ASSIGNED TASK
Nothing in the copy should be a picture; everything else in the listing is to be restated exactly.

GIVEN MATERIAL
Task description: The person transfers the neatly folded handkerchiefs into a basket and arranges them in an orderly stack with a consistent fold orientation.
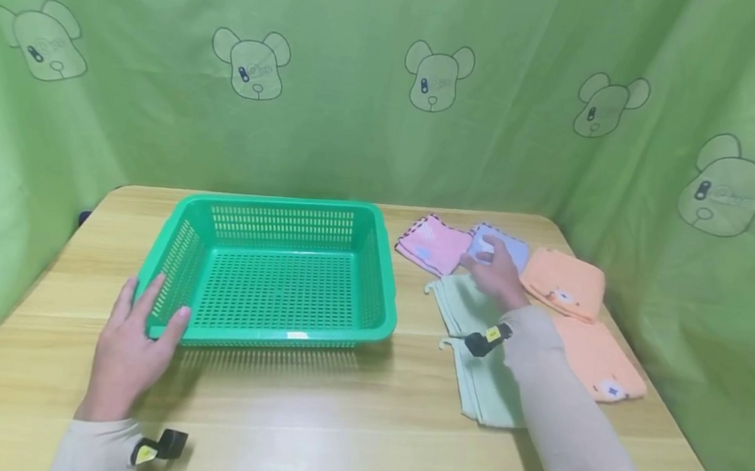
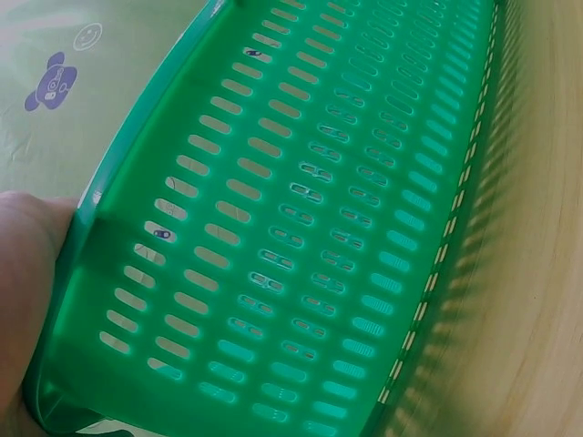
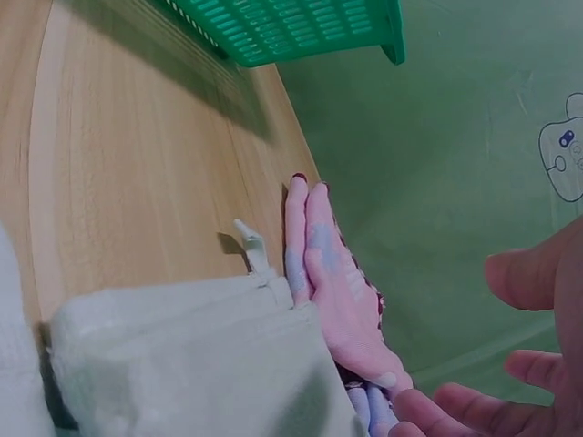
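Observation:
My left hand (image 1: 134, 352) rests at the near left corner of a green plastic basket (image 1: 384, 304), its fingers spread and touching the rim. In the left wrist view, part of that hand shows beside the slotted basket wall (image 2: 196, 259). My right hand (image 1: 498, 271) hovers above a folded lavender-blue cloth (image 1: 519, 251), partly covering it. Its thumb and fingers are apart, with nothing held. Left of it lies a folded pink cloth (image 1: 433, 245) with a dark patterned edge. Two pale green cloths with loops (image 1: 462, 304) lie nearer, partly under the right forearm.
Two folded orange cloths (image 1: 565, 282) lie at the right side, the nearer one partly behind the sleeve. Everything stands on a wooden table (image 1: 304, 433). A green curtain (image 1: 338, 148) with bear-like outlines surrounds its back and sides.

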### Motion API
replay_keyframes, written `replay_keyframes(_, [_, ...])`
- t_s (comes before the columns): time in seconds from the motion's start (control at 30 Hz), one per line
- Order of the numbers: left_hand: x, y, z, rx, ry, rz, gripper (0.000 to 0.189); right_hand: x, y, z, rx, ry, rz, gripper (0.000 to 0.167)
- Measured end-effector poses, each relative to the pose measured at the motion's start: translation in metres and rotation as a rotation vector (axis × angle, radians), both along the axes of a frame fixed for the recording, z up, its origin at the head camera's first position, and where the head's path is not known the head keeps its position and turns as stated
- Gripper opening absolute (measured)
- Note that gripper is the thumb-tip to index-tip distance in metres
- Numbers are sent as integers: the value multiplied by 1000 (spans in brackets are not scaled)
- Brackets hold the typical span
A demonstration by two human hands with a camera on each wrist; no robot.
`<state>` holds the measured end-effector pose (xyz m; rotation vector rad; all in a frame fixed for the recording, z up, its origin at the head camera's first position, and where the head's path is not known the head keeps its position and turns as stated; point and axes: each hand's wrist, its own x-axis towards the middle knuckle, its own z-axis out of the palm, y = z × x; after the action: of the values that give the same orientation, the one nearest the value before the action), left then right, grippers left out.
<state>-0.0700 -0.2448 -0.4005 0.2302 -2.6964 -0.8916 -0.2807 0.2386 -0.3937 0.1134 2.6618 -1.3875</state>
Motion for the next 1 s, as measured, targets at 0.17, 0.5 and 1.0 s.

ANSWER FOR THE TASK
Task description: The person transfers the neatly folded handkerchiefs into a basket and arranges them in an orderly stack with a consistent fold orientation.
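Observation:
My left hand (image 1: 134, 352) rests at the near left corner of a green plastic basket (image 1: 384, 304), its fingers spread and touching the rim. In the left wrist view, part of that hand shows beside the slotted basket wall (image 2: 196, 259). My right hand (image 1: 498, 271) hovers above a folded lavender-blue cloth (image 1: 519, 251), partly covering it. Its thumb and fingers are apart, with nothing held. Left of it lies a folded pink cloth (image 1: 433, 245) with a dark patterned edge. Two pale green cloths with loops (image 1: 462, 304) lie nearer, partly under the right forearm.
Two folded orange cloths (image 1: 565, 282) lie at the right side, the nearer one partly behind the sleeve. Everything stands on a wooden table (image 1: 304, 433). A green curtain (image 1: 338, 148) with bear-like outlines surrounds its back and sides.
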
### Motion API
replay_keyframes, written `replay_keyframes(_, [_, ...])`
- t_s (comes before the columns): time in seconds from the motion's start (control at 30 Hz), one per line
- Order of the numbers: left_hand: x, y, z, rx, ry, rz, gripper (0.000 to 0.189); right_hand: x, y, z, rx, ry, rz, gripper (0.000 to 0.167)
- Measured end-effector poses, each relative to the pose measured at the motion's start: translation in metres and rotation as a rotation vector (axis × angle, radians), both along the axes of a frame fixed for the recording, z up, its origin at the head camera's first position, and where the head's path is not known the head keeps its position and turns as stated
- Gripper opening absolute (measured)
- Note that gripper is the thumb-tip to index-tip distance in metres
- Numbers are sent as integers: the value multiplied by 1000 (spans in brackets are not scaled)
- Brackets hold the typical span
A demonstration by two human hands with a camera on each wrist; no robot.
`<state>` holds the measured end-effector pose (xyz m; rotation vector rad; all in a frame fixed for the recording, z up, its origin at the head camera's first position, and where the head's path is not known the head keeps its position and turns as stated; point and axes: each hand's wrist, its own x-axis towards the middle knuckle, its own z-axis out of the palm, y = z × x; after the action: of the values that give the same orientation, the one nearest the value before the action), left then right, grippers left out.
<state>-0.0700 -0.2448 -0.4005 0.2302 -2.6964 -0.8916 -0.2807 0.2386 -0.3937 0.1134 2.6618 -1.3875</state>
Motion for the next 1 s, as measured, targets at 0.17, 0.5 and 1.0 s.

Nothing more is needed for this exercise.